WHAT YOU WILL DO –
In the listing below, find each line that holds the string "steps" and copy it.

DATA EXCERPT –
=====
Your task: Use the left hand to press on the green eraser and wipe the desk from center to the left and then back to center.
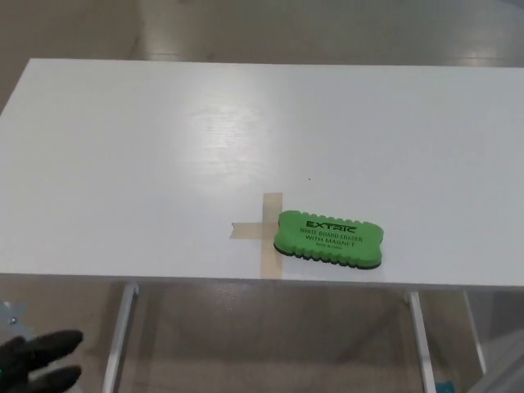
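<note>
Green eraser (331,239) is lying untouched beside a tape cross (264,230) on the white bench (147,164); left hand (37,364) is hanging below the bench edge, fingers apart.

A cross of tan masking tape (267,232) is stuck flat on the tabletop, close to the front edge and a little right of the middle of it. Its long strip runs from back to front and reaches almost to the front edge; its shorter strip crosses it and points toward the left edge. Under the front edge, two pale metal table legs (119,332) slant down, one below the left part and one below the right part. A grey-brown floor (270,344) shows beneath and beyond the back edge.
</note>
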Available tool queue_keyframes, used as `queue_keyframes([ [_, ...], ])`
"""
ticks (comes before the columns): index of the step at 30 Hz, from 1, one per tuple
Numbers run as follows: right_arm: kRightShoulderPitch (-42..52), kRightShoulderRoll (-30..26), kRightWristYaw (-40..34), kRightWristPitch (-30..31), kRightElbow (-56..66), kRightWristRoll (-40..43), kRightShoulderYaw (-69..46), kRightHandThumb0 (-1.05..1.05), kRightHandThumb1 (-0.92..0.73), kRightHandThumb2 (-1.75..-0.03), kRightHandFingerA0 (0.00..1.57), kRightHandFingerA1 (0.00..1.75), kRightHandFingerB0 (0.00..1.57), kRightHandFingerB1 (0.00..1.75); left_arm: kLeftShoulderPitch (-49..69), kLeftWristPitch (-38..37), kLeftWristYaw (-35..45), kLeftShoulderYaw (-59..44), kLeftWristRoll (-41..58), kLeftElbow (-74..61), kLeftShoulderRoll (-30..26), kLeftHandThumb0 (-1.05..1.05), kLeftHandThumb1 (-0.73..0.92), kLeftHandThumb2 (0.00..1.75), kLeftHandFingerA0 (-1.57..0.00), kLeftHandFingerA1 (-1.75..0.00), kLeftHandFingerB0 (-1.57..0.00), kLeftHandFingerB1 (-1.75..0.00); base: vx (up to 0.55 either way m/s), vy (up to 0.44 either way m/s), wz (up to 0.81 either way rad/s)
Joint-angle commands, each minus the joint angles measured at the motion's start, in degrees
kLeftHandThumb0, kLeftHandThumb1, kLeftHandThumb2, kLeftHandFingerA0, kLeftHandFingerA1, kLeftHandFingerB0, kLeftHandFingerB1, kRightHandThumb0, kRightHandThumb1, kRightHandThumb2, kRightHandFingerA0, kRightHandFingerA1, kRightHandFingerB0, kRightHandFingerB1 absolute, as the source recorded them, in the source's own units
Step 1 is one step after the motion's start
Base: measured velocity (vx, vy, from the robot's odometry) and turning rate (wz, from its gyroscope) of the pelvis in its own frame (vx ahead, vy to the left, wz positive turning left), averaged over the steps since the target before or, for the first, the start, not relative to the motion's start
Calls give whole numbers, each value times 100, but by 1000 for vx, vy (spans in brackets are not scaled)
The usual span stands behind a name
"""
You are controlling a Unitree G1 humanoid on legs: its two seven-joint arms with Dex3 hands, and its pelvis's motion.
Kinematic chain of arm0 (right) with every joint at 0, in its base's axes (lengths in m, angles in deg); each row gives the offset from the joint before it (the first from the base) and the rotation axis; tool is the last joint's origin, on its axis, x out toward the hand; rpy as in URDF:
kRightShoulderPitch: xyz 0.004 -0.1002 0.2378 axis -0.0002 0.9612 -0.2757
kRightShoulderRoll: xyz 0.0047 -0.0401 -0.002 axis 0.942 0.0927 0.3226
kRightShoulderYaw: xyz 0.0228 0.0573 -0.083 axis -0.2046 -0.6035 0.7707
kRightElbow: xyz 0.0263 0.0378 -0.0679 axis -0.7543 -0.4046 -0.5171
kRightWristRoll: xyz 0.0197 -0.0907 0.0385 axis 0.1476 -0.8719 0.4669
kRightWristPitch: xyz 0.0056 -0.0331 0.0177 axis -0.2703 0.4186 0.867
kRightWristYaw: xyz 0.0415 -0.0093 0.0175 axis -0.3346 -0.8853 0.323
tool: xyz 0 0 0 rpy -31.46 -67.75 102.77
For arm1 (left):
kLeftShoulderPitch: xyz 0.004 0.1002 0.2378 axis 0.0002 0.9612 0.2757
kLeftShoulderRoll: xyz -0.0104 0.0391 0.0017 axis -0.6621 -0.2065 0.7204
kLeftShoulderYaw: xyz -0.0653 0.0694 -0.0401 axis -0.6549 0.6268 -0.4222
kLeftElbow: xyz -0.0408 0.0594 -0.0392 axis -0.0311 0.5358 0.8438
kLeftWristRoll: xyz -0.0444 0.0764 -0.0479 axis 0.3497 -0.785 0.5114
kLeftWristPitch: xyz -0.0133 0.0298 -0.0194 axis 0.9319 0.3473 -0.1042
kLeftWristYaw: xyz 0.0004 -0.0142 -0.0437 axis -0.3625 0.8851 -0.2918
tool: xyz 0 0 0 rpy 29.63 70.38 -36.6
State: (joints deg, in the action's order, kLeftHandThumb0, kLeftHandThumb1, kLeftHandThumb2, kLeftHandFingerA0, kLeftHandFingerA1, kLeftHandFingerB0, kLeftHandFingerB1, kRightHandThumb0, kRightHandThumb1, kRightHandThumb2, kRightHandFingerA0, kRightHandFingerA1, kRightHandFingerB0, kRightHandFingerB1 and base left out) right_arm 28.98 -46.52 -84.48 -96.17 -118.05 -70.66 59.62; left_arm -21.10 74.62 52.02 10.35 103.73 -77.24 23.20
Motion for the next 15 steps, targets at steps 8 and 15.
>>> queue_keyframes([
  [8,-18,-27,-159,130,-172,3,-25,-43,-75,-63,57,48,46,35,-1383,-1281,-2629,668,-1862,6218,-458,-67,46,83,-39,-49,-36,-45,0,0,0],
  [15,-172,-35,-172,160,-104,-2,-26,-42,-75,-63,57,48,47,35,-1772,-1628,-2325,617,-1502,6725,-419,-70,47,81,-33,-45,-42,-47,0,0,0],
])
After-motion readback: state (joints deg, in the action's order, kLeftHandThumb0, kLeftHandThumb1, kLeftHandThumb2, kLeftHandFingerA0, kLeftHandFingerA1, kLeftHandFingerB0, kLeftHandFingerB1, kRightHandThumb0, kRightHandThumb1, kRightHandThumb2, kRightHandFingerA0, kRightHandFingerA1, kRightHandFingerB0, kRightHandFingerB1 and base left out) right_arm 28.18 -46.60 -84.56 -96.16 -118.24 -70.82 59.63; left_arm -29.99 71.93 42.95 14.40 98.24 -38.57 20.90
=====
WRITTEN ANSWER –
Base: measured velocity (vx, vy, from the robot's odometry) and turning rate (wz, from its gyroscope) of the pelvis in its own frame (vx ahead, vy to the left, wz positive turning left), averaged over the steps since the target before or, for the first, the start, not relative to the motion's start
Motion for the next 15 steps, targets at steps 8 and 15.

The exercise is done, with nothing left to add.